_Goal of the exercise_. Write out again only the lines that run from the start of the entries to the line containing "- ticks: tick", both included.

[Start of section]

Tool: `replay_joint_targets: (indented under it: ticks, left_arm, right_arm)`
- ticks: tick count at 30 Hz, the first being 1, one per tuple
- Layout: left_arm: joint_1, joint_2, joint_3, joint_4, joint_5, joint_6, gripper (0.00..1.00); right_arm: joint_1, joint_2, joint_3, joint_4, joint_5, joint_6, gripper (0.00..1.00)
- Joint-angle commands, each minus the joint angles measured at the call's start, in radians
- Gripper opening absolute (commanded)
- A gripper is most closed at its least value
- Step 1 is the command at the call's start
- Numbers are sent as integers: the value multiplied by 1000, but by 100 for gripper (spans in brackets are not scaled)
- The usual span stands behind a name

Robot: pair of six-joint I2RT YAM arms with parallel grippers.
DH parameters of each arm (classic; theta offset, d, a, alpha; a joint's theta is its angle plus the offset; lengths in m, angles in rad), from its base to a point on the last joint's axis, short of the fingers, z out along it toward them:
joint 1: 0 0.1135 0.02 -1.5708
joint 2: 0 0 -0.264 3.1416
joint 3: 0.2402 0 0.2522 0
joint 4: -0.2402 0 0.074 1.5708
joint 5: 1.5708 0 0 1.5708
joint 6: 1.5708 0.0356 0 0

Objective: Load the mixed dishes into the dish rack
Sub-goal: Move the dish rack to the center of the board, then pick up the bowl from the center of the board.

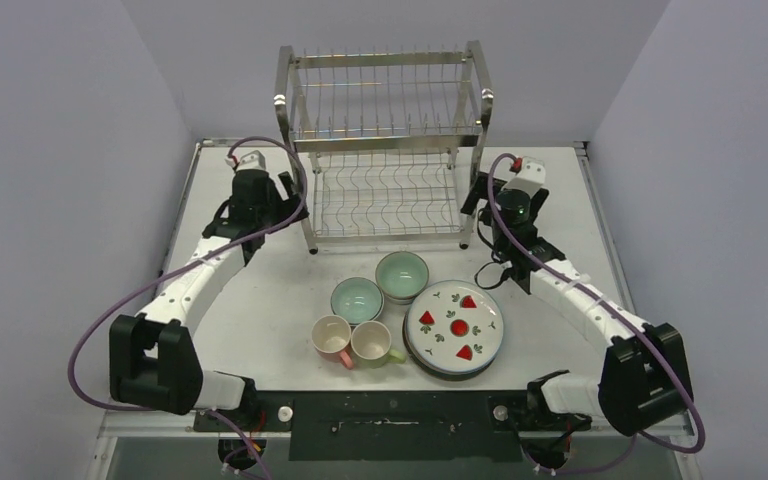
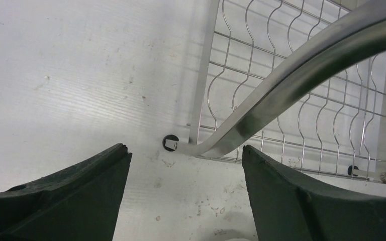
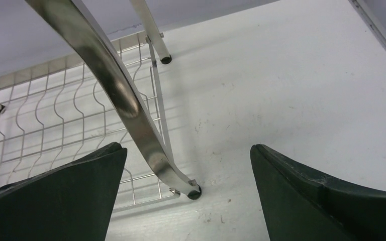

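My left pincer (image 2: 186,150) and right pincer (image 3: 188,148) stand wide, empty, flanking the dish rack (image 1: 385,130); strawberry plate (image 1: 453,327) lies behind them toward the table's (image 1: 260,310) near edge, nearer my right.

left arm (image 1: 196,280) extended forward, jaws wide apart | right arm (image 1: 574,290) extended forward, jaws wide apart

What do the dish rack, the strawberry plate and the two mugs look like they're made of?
The dish rack looks like polished metal, likely steel: thin wires and tubes with mirror-like reflections. The strawberry plate is probably glazed ceramic, glossy white with a red fruit print; melamine is possible. The pink mug and the green mug are likely glazed ceramic too, with thick walls and cream insides.
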Motion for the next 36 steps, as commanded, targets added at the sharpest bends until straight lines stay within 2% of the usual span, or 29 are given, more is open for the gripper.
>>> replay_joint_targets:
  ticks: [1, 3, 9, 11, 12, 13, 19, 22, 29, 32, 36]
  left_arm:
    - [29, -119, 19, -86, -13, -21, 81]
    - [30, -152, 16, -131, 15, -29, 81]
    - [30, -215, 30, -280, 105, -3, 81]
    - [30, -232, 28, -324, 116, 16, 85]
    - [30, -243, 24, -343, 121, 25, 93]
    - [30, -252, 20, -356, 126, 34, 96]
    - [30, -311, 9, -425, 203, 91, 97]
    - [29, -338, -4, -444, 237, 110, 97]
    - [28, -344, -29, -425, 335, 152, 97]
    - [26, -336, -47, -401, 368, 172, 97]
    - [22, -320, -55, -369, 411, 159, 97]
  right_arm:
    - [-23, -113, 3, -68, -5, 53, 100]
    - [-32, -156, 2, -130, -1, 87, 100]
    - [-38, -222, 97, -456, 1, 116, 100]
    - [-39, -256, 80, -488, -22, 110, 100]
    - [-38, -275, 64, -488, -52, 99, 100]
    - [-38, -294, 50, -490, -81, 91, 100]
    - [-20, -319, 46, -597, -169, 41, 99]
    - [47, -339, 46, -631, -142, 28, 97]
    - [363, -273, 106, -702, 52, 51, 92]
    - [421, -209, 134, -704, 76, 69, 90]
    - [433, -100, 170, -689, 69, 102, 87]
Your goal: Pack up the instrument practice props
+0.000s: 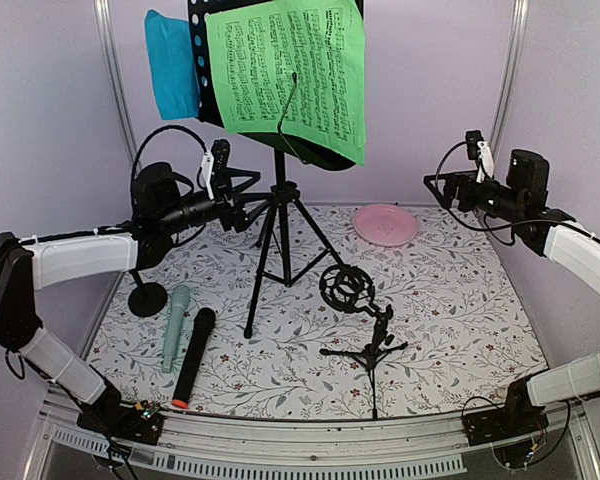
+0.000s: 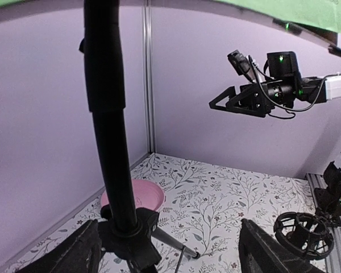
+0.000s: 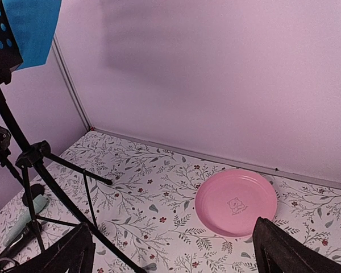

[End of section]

_Answer space_.
Tool: `replay_joint_targets: (indented under it: ticks, left_arm, right_arm)`
- ticks: tick count at 30 Hz, the first being 1, one per tuple

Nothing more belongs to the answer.